Much has been made of the media’s role during a testy political season in the western world over the past year – and not just because of a series of “fake news” articles and websites that popped up during the U.S. elections. Trust in traditional media has also fallen to record lows.
Yet a new survey by the online polling firm YouGov finds that faith in news organizations is holding up in Germany – which faces its own federal elections this fall – better than most.
Most Germans continue to trust all three major forms of journalism – television, print and online sources – according to the survey, which polled 1,000 people in each of seven European countries and the United States. More than 60 percent approve of television news and more than 50 percent trust newspapers. The only other countries with that kind of blanket trust across media outlets were the Scandinavian countries Denmark, Finland and Norway.
By contrast, countries like France, Britain and the United States each have their favorites. The French and Americans have more faith in newspapers but less in television. The British are the opposite, while all three tend to distrust online news sources.
Online news is treated with the most skepticism.
It’s not that Germans aren’t skeptical. The YouGov survey breaks down the answers into four categories – does the public trust media “a lot,” “a fair amount,” “not very much,” or “not at all.”
The highest trust factor gets short shrift in Germany too. Just 17 percent say they trust television news “a lot,” for example, and that’s the highest rating of the three forms. Those with a high degree of trust in newspapers or online media are in the single digits.
But take the aggregates in the survey, and Germans are still mostly optimistic when it comes to their news organizations. Television news, which is led by public broadcasters ARD and ZDF as well as the private 24-hour cable news station NTV, gets the best ratings. The survey found that 63 percent of Germans trust either “a fair amount” or “a lot” what their TV news tells them.
Traditional newspapers, which are still more read in Germany than in other countries, are also held in pretty high esteem: 53 percent said they trusted newspapers, compared to 41 percent who are inclined to doubt them.
As in most countries polled, online news is treated with the most skepticism: 48 percent of Germans said they trust the medium, compared to 46 percent who don’t. It’s a number within the survey’s 3-percent margin of error.
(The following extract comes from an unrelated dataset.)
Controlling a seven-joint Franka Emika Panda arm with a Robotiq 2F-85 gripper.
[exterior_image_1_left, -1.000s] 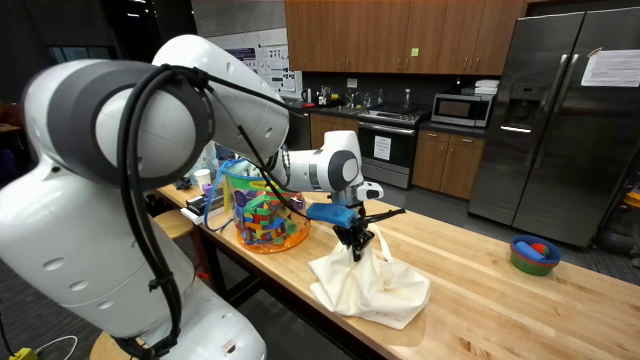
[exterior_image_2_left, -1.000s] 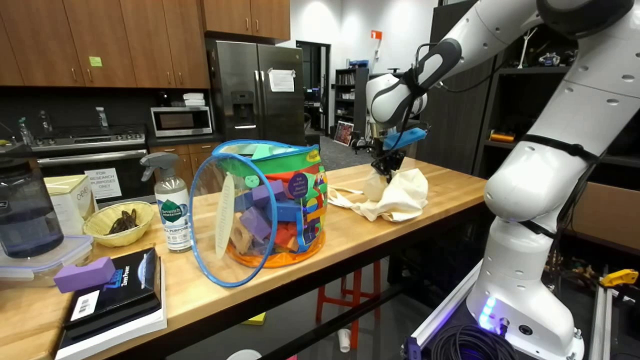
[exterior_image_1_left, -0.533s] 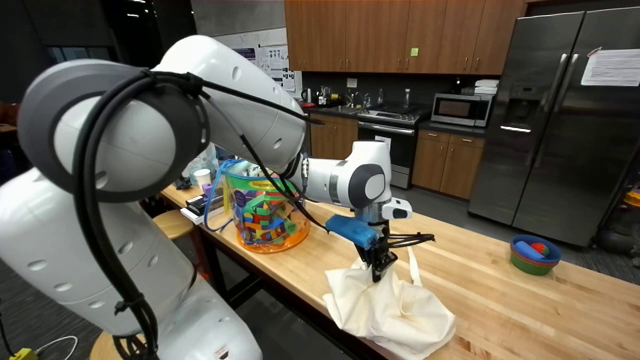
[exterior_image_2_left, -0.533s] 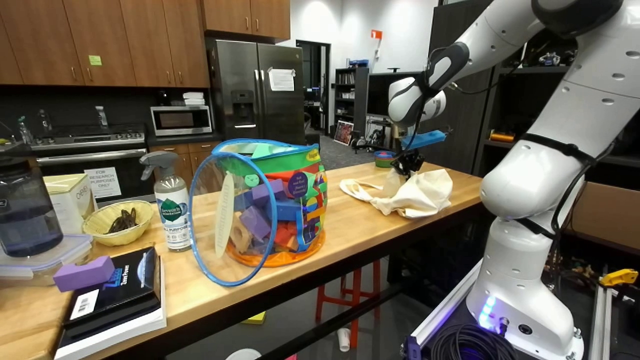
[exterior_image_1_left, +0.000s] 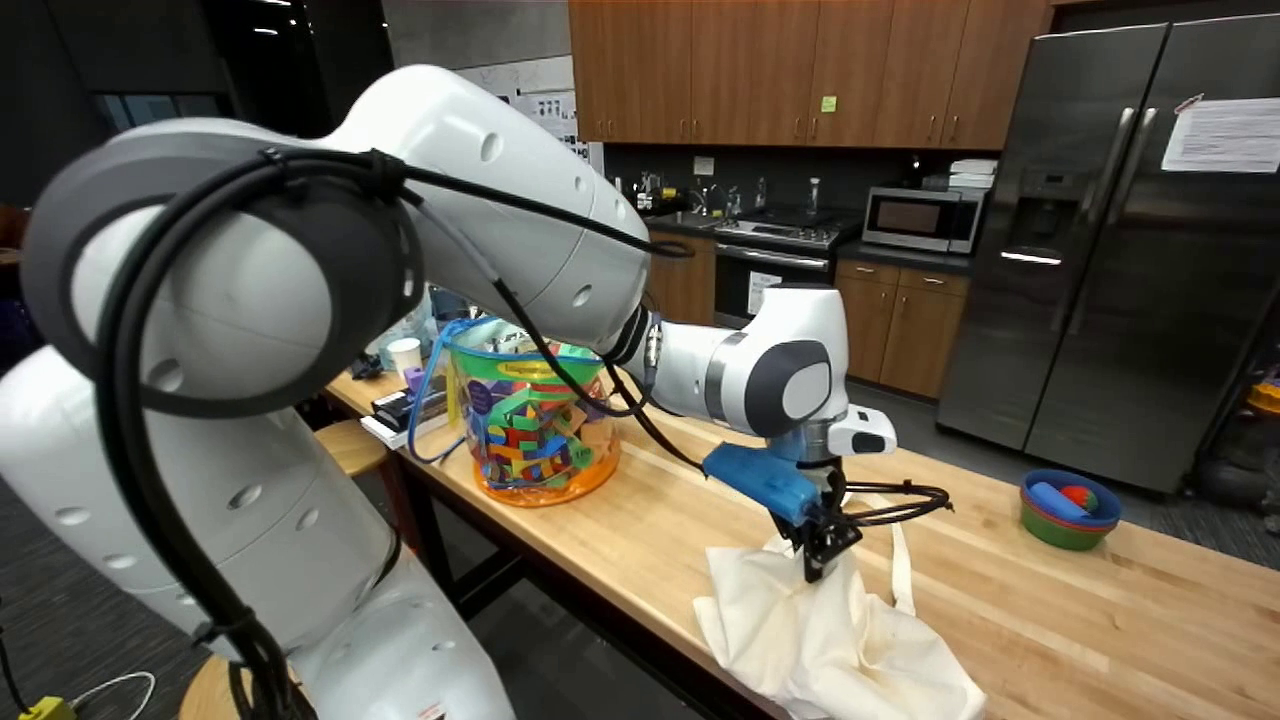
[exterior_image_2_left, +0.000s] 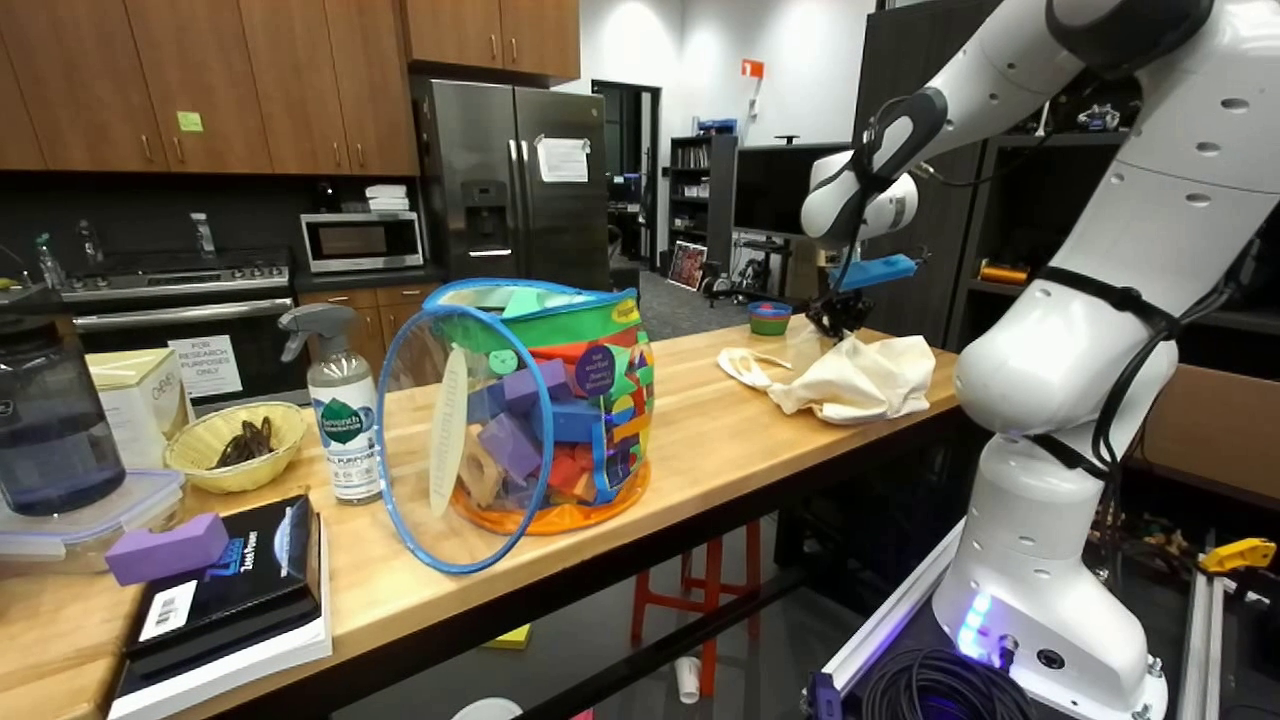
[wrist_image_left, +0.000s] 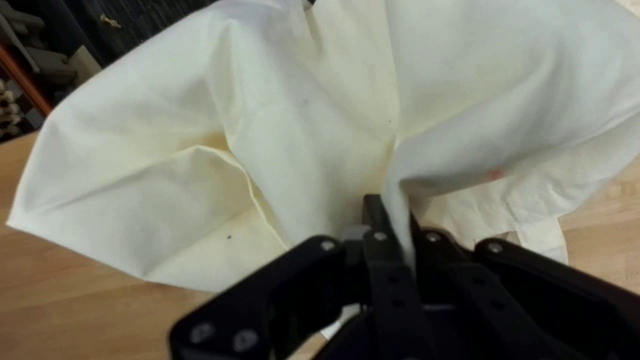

That’s still a more positive rating than most larger western countries. Britain, France and the United States all have less faith in online media sources.
When it comes to traditional television and print, the situation in most countries is more of a mixed bag in terms of public confidence.
Britain, for example, has the biggest swing of any country polled. Television, home of the BBC, is trusted by 61 percent of the population, but newspapers have their work cut out for them.
In fact, Britain’s newspaper industry wins the award for the least trusted media sector in all eight countries surveyed. The poll found 70 percent of Brits say they don’t trust print publications, including 26 percent who say they don’t trust them “at all.”
The numbers are flipped in the United States and France, although the trend isn’t quite as a extreme as in Britain: 54 percent of Americans and 55 percent of the French are skeptical of television news. Newspapers are seen more positively, getting a 50-percent approval rating in the United States and 47 percent in France.
And while Germany’s trust is high, Scandinavia’s are highest, especially when it comes to television and newspaper sources.
The most trusted sector across the eight countries? That award goes to Finnish television: a whopping 85 percent of Finns approve.